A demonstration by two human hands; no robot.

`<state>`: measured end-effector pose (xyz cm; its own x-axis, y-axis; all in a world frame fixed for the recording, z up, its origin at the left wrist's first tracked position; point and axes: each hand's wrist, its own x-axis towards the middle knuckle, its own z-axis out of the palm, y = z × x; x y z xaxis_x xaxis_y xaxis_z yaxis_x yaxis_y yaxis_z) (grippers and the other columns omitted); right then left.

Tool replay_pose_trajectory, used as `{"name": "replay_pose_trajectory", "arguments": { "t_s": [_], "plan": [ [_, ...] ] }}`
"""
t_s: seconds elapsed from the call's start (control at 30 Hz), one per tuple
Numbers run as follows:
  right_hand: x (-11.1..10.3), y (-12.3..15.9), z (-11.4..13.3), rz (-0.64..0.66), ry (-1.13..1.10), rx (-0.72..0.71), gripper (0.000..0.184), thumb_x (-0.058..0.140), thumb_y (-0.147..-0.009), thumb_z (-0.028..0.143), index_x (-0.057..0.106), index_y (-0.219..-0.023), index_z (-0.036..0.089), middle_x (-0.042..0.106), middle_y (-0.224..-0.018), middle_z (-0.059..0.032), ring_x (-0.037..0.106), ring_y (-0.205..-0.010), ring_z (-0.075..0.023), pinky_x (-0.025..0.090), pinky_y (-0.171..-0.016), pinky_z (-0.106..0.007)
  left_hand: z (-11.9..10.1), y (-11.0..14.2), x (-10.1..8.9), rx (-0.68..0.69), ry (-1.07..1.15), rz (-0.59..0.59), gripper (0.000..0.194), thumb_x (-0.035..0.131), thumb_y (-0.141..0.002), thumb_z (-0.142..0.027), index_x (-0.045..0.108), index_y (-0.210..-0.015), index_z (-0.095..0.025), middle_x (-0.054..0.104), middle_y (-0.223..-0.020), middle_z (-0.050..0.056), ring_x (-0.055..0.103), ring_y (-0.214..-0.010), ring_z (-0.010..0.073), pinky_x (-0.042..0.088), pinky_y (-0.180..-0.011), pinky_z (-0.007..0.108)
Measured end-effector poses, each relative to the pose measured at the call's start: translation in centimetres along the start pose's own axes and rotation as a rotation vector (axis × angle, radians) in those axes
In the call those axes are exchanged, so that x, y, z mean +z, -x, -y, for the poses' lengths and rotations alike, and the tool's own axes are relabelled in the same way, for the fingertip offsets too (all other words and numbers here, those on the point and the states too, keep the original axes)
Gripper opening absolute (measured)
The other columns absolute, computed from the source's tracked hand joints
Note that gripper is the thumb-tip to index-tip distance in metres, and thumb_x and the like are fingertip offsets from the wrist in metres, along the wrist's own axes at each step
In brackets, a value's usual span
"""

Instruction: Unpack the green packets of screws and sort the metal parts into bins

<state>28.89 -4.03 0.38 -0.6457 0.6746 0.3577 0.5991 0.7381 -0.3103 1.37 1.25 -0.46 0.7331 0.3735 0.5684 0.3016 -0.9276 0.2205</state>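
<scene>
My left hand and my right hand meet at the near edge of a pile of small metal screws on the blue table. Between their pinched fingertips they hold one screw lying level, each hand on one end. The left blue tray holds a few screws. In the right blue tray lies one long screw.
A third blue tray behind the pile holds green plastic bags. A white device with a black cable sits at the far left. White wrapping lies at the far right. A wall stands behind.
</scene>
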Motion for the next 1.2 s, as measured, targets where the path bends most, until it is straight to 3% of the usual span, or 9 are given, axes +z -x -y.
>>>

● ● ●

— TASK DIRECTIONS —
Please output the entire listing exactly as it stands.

— SOLVED PROBLEM —
A demonstration by two human hands; no robot.

`<state>`: measured end-effector pose (xyz cm; its own x-axis, y-axis; all in a world frame fixed for the recording, z up, its origin at the left wrist's first tracked position; point and axes: each hand's wrist, its own x-axis towards the middle knuckle, its own z-axis out of the palm, y = z × x; x y z xaxis_x xaxis_y xaxis_z yaxis_x yaxis_y yaxis_z) (grippers and the other columns omitted); right then left.

Tool replay_pose_trajectory, used as `{"name": "replay_pose_trajectory", "arguments": { "t_s": [_], "plan": [ [_, ...] ] }}`
"""
t_s: seconds elapsed from the call's start (control at 30 Hz), one per tuple
Numbers run as follows:
  right_hand: x (-11.1..10.3), y (-12.3..15.9), z (-11.4..13.3), rz (-0.64..0.66), ry (-1.13..1.10), rx (-0.72..0.71), gripper (0.000..0.184), thumb_x (-0.058..0.140), thumb_y (-0.147..-0.009), thumb_z (-0.028..0.143), index_x (-0.057..0.106), index_y (-0.219..-0.023), index_z (-0.036..0.089), middle_x (-0.042..0.106), middle_y (-0.224..-0.018), middle_z (-0.059..0.032), ring_x (-0.037..0.106), ring_y (-0.205..-0.010), ring_z (-0.075..0.023), pinky_x (-0.025..0.090), pinky_y (-0.171..-0.016), pinky_z (-0.106..0.007)
  left_hand: z (-11.9..10.1), y (-11.0..14.2), x (-10.1..8.9), rx (-0.68..0.69), ry (-1.07..1.15), rz (-0.59..0.59), gripper (0.000..0.194), thumb_x (-0.035..0.131), thumb_y (-0.141..0.002), thumb_z (-0.142..0.027), index_x (-0.045..0.108), index_y (-0.210..-0.015), index_z (-0.095..0.025), middle_x (-0.054..0.104), middle_y (-0.223..-0.020), middle_z (-0.050..0.056), ring_x (-0.055..0.103), ring_y (-0.214..-0.010), ring_z (-0.010..0.073), pinky_x (-0.042..0.088), pinky_y (-0.180..-0.011), pinky_z (-0.007..0.108)
Measured end-effector poses, each relative to the pose measured at the call's start: translation in centimetres along the start pose's own axes and rotation as a rotation vector (axis × angle, radians) in those axes
In the call those axes are exchanged, so that x, y, z mean +z, -x, -y, for the poses' lengths and rotations alike, and the tool's own axes are relabelled in the same way, for the fingertip offsets too (all other words and numbers here, those on the point and the states too, keep the original axes)
Gripper opening absolute (measured)
The other columns absolute, computed from the source's tracked hand joints
Note that gripper is the thumb-tip to index-tip distance in metres, and thumb_x and the like are fingertip offsets from the wrist in metres, along the wrist's own axes at each step
In brackets, a value's usual span
"""

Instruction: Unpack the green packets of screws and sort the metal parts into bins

<state>28.89 -4.03 0.38 -0.6457 0.6746 0.3577 0.5991 0.7381 -0.3103 1.37 1.25 -0.46 0.7331 0.3735 0.5684 0.3016 -0.9276 0.2205</state>
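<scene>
My left hand and my right hand meet at the near edge of a pile of small metal screws on the blue table. Between their pinched fingertips they hold one screw lying level, each hand on one end. The left blue tray holds a few screws. In the right blue tray lies one long screw.
A third blue tray behind the pile holds green plastic bags. A white device with a black cable sits at the far left. White wrapping lies at the far right. A wall stands behind.
</scene>
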Motion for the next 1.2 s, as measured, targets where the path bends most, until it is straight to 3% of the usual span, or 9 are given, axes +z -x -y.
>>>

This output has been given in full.